Bayesian additive regression trees (BART)

bart() defines a tree ensemble model that uses Bayesian analysis to assemble the ensemble. This function can fit classification and regression models.

There are different ways to fit this model, and the method of estimation is chosen by setting the model engine. The engine-specific pages for this model are listed below.

dbarts¹

¹ The default engine.

More information on how parsnip is used for modeling is at https://www.tidymodels.org/.

Usage

bart(
  mode = "unknown",
  engine = "dbarts",
  trees = NULL,
  prior_terminal_node_coef = NULL,
  prior_terminal_node_expo = NULL,
  prior_outcome_range = NULL
)

Arguments

mode: A single character string for the prediction outcome mode. Possible values for this model are "unknown", "regression", or "classification".
engine: A single character string specifying what computational engine to use for fitting.
trees: An integer for the number of trees contained in the ensemble.
prior_terminal_node_coef: A coefficient for the prior probability that a node is a terminal node. Values are usually between 0 and one with a default of 0.95. This affects the baseline probability; smaller numbers make the probabilities larger overall. See Details below.
prior_terminal_node_expo: An exponent in the prior probability that a node is a terminal node. Values are usually non-negative with a default of 2 This affects the rate that the prior probability decreases as the depth of the tree increases. Larger values make deeper trees less likely.
prior_outcome_range: A positive value that defines the width of a prior that the predicted outcome is within a certain range. For regression it is related to the observed range of the data; the prior is the number of standard deviations of a Gaussian distribution defined by the observed range of the data. For classification, it is defined as the range of +/-3 (assumed to be on the logit scale). The default value is 2.

Details

The prior for the terminal node probability is expressed as prior = a * (1 + d)^(-b) where d is the depth of the node, a is prior_terminal_node_coef and b is prior_terminal_node_expo. See the Examples section below for an example graph of the prior probability of a terminal node for different values of these parameters.

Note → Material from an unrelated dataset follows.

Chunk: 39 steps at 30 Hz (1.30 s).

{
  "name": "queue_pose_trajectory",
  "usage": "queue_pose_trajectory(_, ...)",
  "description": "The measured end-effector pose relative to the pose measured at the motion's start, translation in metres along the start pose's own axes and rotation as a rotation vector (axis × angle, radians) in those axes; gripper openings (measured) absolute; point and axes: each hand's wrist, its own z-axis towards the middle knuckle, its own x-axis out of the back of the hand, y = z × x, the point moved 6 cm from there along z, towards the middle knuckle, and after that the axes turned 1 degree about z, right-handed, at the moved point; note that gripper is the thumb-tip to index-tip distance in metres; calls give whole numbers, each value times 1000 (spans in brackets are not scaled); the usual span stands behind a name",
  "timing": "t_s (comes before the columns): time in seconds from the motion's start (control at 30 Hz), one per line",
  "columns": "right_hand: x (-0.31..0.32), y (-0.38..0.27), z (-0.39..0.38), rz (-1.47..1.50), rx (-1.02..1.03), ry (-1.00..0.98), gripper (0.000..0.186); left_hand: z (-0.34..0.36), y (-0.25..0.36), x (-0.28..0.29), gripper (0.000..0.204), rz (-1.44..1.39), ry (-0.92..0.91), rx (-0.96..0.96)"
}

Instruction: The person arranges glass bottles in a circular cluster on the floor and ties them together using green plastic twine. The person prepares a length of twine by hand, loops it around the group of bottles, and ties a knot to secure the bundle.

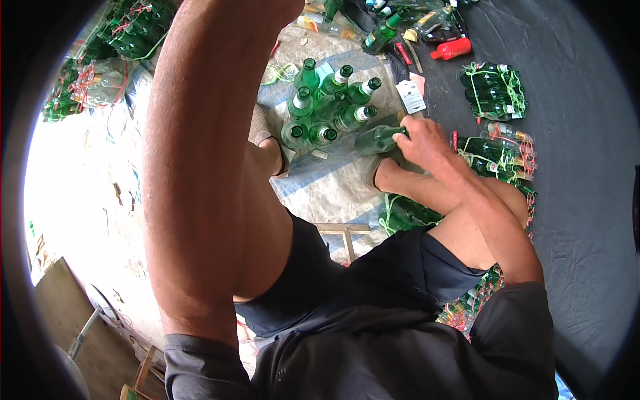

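My right hand (424, 141) is closed around the neck of a green glass bottle (377, 141), which lies tilted with its base toward the left. Just left of it, a cluster of several green bottles (323, 100) stands upright on the ground sheet, mouths up, some with pale neck labels. My left forearm (200, 147) rises close to the camera and leaves the picture at the top, so the left hand and its fingers are out of sight.
Tied bundles of green bottles (495, 92) lie on the dark sheet to the right, others at upper left. Loose bottles (383, 33) and a red bottle (452, 49) lie at the far side. A white card (411, 97) and wooden stool (343, 230) are nearer.
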Motion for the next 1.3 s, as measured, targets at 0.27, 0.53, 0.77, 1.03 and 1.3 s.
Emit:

This function only defines what type of model is being fit. Once an engine is specified, the method to fit the model is also defined. See set_engine() for more on setting the engine, including how to set engine arguments.

The model is not trained or fit until the fit() function is used with the data.

Each of the arguments in this function other than mode and engine are captured as quosures. To pass values programmatically, use the injection operator like so:

value <- 1
bart(argument = !!value)

References

https://www.tidymodels.org, Tidy Modeling with R, searchable table of parsnip models

Examples

show_engines("bart")
#> # A tibble: 2 × 2
#>   engine mode          
#>   <chr>  <chr>         
#> 1 dbarts classification
#> 2 dbarts regression    

bart(mode = "regression", trees = 5)
#> BART Model Specification (regression)
#> 
#> Main Arguments:
#>   trees = 5
#> 
#> Computational engine: dbarts 
#> 

# ------------------------------------------------------------------------------
# Examples for terminal node prior

library(ggplot2)
library(dplyr)
#> 
#> Attaching package: ‘dplyr’
#> The following objects are masked from ‘package:stats’:
#> 
#>     filter, lag
#> The following objects are masked from ‘package:base’:
#> 
#>     intersect, setdiff, setequal, union

prior_test <- function(coef = 0.95, expo = 2, depths = 1:10) {
  tidyr::crossing(coef = coef, expo = expo, depth = depths) |>
    mutate(
      `terminial node prior` = coef * (1 + depth)^(-expo),
      coef = format(coef),
      expo = format(expo))
}

prior_test(coef = c(0.05, 0.5, .95), expo = c(1/2, 1, 2)) |>
  ggplot(aes(depth, `terminial node prior`, col = coef)) +
  geom_line() +
  geom_point() +
  facet_wrap(~ expo)